The remainder of this paper is organized as follows. We used amorphous silicon powder, #15 white oil, and n-dodecane to prepare transparent clay, and its visibility and similarity with soft clay from Binhai in Tianjin was proven through a series of triaxial tests, as will be explained in Section 2. Subsequently, we introduce a self-developed transparent soil model test apparatus and a test scheme to study the active failure mode of shield tunneling face in Section 3. We performed transparent clay model tests to study the active failure mode, influence range, and threshold support force of the shield tunneling face along the longitudinal and transverse sections at different depths, as will be presented in Section 4. In Section 5, we present the PFC^3D numerical simulation conducted to verify the failure mode and surface settlement of the shield tunneling face. Finally, we provide the conclusions regarding our study in Section 6.

Experimental materials and equipment

Experimental materials

To observe the internal deformation of the soil, transparent clay was selected as the test material in this study. Transparent clay comprises three primary materials: amorphous silicon powder, #15 white oil, and n-dodecane. Amorphous silicon powder was used as the solid phase material, and #15 white oil and n-dodecane were used as the pore fluids. The physical parameters are listed in Table 1. In terms of solid particles, the particle size of the solid particles (amorphous silica powder) in transparent clay was between 4 and 10 μm, which is the particle size range of clay. Therefore, amorphous silicon powder is suitable for simulating actual clay particles. According to Lei et al. [⁴³], the optimal ratios of transparent clay at laboratory temperature (20°C) is #15 white oil: n-dodecane= 10:3 (volume ratio) and pore fluid: amorphous silicon powder= 1.5:1 (mass ratio).

When preparing transparent clay, the small particle size of the amorphous silicon powder will result in a large number of bubbles, which are not easy to dissipate, thereby affecting the visibility of transparent clay and necessitating gentle stirring and vacuuming. In addition, temperature significantly affects the visibility of transparent clay [⁴⁴]; therefore, the laboratory temperature must be maintained at approximately 20°C.

Transparent clay possesses extremely high visibility when the optimal ratio is used, and its physical and mechanical properties are similar to those of soft clay in Binhai, Tianjin. The visibility of the prepared transparent clay is shown in Fig. 1. Because of the different shooting positions (as shown in Figs. 1(a) and 1(c)), the “transparent soil” gray value was used in this study to determine the visibility. The range of gray value is generally from 0 to 255, where 0 and 225 represent pure black and pure white, respectively. The gray values in Figs. 1(a) and 1(c) are 65 and 103, respectively. Based on the gray value in Fig. 1(a), the gray value percentage in Fig. 1(c) is 72%. It can be concluded that the visibility depicted in Fig. 1(c) is approximately 70% that of Fig. 1(a), indicating compliance with testing requirements.

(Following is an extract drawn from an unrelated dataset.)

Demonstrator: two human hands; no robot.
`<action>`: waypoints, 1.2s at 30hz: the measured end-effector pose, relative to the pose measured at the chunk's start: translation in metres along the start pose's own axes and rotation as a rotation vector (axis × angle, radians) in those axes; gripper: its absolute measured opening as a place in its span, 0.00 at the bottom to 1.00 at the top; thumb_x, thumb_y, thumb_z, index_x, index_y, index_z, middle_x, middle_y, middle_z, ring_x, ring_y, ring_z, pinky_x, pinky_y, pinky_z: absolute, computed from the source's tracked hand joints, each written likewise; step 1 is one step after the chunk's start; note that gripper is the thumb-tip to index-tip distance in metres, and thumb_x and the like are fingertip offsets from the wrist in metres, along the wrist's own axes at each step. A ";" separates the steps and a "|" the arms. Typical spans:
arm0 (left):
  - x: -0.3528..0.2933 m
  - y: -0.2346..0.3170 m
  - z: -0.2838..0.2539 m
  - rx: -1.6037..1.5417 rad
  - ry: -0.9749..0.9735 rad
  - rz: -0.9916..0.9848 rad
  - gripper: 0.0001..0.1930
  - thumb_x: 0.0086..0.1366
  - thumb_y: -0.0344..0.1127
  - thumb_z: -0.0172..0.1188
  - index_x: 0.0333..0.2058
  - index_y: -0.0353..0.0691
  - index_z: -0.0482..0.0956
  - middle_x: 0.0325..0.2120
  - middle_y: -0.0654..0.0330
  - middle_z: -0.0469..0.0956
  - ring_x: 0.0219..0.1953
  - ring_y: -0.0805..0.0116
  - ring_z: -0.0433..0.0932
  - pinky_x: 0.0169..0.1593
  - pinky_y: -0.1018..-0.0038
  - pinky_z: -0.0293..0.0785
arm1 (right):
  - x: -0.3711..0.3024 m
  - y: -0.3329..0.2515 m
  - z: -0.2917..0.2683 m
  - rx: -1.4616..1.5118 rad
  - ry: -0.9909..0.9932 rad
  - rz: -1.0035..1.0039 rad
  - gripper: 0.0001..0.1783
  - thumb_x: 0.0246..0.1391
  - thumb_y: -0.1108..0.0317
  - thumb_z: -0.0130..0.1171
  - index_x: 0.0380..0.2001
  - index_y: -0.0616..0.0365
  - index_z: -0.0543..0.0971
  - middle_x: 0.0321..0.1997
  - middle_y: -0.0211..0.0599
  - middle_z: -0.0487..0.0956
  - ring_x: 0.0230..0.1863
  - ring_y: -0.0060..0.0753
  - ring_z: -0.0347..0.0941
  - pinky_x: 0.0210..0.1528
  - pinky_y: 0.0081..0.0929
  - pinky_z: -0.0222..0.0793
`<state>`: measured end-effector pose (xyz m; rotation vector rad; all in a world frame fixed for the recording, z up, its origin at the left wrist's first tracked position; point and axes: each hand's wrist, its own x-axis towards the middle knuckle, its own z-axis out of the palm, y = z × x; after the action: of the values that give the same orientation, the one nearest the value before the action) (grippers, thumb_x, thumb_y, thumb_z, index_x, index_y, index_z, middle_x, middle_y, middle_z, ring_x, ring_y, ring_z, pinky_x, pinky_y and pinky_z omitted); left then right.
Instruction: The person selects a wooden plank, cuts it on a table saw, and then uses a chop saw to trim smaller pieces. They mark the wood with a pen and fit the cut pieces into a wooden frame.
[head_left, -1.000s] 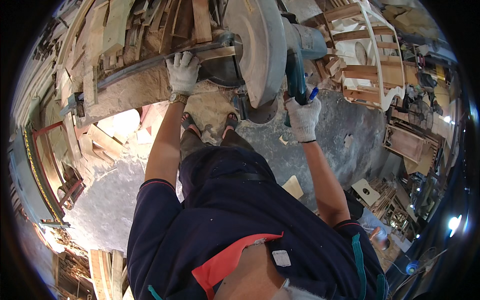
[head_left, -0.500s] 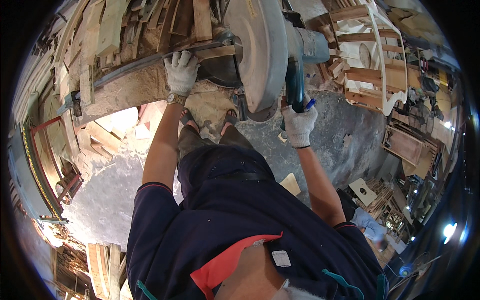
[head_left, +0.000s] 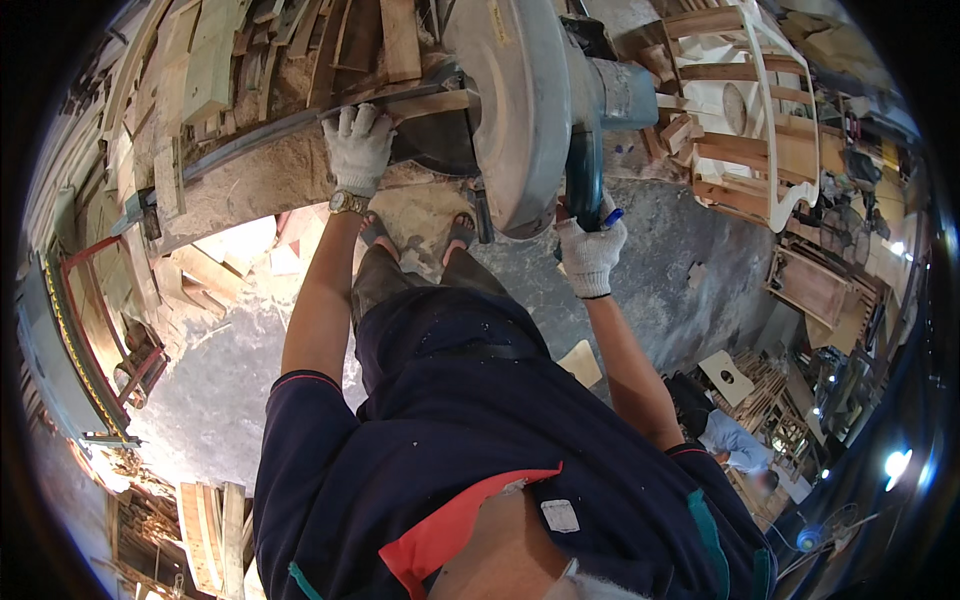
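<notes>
My left hand, in a white knit glove, is closed over a wooden strip that lies across the miter saw's bed, to the left of its grey guard. The strip's far end passes behind the guard. My right hand, gloved too, is wrapped round the lower end of the saw's dark teal handle. A blue pen-like piece sticks out by its fingers. The blade is mostly hidden by the guard.
Offcuts and boards pile up behind the sawdusty bench. A white-edged wooden frame stands at the far right. Wood scraps lie on the floor at left. Another person is bent over at the lower right.
The saw head has come slightly down and to the left, with my right hand moving along on its handle. My left hand stays on the wooden strip, almost unmoved.
</notes>
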<state>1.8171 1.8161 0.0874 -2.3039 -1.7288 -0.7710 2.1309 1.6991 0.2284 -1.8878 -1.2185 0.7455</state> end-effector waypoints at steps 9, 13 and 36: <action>-0.001 0.000 -0.001 0.018 0.000 -0.010 0.12 0.50 0.41 0.70 0.35 0.50 0.83 0.39 0.63 0.75 0.48 0.58 0.73 0.51 0.49 0.68 | -0.001 0.041 0.016 0.011 0.005 -0.079 0.15 0.45 0.74 0.67 0.41 0.60 0.81 0.32 0.31 0.82 0.31 0.25 0.77 0.37 0.25 0.74; 0.000 0.000 -0.002 0.021 -0.014 -0.012 0.12 0.52 0.42 0.69 0.36 0.50 0.84 0.40 0.62 0.75 0.50 0.57 0.73 0.53 0.48 0.67 | 0.003 0.061 0.021 -0.030 -0.027 -0.101 0.18 0.48 0.81 0.61 0.45 0.62 0.82 0.38 0.32 0.84 0.37 0.23 0.80 0.40 0.23 0.76; -0.103 0.060 -0.069 -0.329 -0.194 -0.353 0.18 0.66 0.35 0.63 0.51 0.33 0.74 0.53 0.41 0.76 0.53 0.40 0.76 0.57 0.57 0.73 | 0.084 -0.183 -0.109 0.094 -0.102 -0.229 0.23 0.70 0.50 0.53 0.45 0.63 0.80 0.30 0.38 0.84 0.25 0.29 0.83 0.23 0.25 0.75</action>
<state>1.8319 1.6805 0.1069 -2.3700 -2.2906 -0.9840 2.1603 1.7942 0.4350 -1.6184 -1.4099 0.7671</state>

Through a series of tests, the physical and basic mechanical indicators of the transparent clay used in this study were obtained. In addition, other natural clay physical property indicators are summarized herein based on other relevant articles, as shown in Table 2. In terms of the density characteristics, the density of transparent clay is approximately 1.40 g/cm³, which is 60%–70% that of natural clay. The values of cohesion (c) and friction angle (j) of the transparent clay were consistent with those of silty clay in Binhai, Tianjin. The compression characteristics of the transparent clay and Tianjin silty clay were similar, and the basic physical properties were the same except for the density and water (oil) rate. The difference between the compression factor and compression modulus was within 10%. Hence, it was demonstrated that transparent clay is feasible for simulating natural clay.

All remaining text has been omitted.